I relaxed a little. "Sure," I said, wondering a little. There aren't many 89 year old women who are particularly concerned about keeping their tetanus shot up to date.
Mildred, it seemed, could read my mind. "You are wondering why I am concerned about getting my tetanus shot. Well, young man, I will tell you. My aunt died of tetanus. It was long before they had the vaccine and there was nothing to do but watch her die. It was terrible way to die."
I have never seen a case of tetanus, never had a patient die from lock jaw. I have only read about it in pathology textbooks and so, for me, it isn't real. For Mildred, it was.
These days, there is a lot of fear of vaccines. Anecdotes abound of the terrible things that vaccines have caused.
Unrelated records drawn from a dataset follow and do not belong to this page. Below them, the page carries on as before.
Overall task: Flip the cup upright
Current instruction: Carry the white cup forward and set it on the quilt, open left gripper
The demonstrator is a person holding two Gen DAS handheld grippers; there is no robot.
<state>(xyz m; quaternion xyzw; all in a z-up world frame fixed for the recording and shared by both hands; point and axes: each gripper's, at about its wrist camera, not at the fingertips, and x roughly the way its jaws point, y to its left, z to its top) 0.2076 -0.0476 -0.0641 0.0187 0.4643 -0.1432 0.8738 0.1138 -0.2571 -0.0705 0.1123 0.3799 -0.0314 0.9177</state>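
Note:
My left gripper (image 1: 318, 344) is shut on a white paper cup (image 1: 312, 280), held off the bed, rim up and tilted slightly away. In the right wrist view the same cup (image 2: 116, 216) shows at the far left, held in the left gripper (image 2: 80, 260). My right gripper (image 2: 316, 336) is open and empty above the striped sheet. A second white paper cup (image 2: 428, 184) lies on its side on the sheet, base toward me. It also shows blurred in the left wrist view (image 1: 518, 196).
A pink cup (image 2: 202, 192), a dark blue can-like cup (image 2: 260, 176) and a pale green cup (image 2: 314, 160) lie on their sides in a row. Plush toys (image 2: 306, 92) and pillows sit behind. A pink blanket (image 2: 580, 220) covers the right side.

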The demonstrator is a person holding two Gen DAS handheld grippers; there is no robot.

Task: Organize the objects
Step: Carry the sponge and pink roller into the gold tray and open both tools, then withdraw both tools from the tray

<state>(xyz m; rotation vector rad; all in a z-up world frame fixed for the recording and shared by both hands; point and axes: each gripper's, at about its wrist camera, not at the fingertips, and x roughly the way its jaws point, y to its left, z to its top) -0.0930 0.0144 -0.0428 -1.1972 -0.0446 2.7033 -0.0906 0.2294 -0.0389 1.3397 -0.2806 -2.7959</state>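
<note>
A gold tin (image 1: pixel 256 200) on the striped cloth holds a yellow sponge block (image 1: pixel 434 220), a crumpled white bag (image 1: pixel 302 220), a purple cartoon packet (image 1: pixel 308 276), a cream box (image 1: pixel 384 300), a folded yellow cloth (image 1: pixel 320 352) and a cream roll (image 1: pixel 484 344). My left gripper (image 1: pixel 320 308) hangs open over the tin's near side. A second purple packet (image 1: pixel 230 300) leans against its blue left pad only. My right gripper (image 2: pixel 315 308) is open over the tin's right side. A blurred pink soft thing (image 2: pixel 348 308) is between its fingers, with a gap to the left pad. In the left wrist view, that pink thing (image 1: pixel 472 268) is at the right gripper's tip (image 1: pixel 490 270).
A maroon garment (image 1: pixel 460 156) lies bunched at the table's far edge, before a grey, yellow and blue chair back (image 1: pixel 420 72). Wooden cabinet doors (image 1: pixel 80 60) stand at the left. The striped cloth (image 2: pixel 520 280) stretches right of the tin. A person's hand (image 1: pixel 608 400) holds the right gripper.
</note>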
Some of these things are real, some just happenstance, but I am afraid that the biggest issue is that vaccines are too successful. People are no longer afraid of the diseases that the vaccines are designed to prevent.
When the polio vaccines were first created by Jonas Salk and Albert Sabin, people did not question their safety. Everyone knew a child who walked with a limp or, a teenager who had died in an iron lung from it. Polio was far scarier than the vaccine that prevented it.
Even now, if you set up a clinic in West Africa and offered to vaccinate people with a completely untested vaccine against Ebola Virus, you would have a line a mile long at your door. It isn't because people want a shot, it is because they are desperately afraid of a deadly illness without a cure.
The internet is an awfully effective magnifier of fear and anxiety. Yet, I am afraid that all too often it creates fear in the wrong things.
The diseases of yesterday can and will return, without the effective vaccines of today.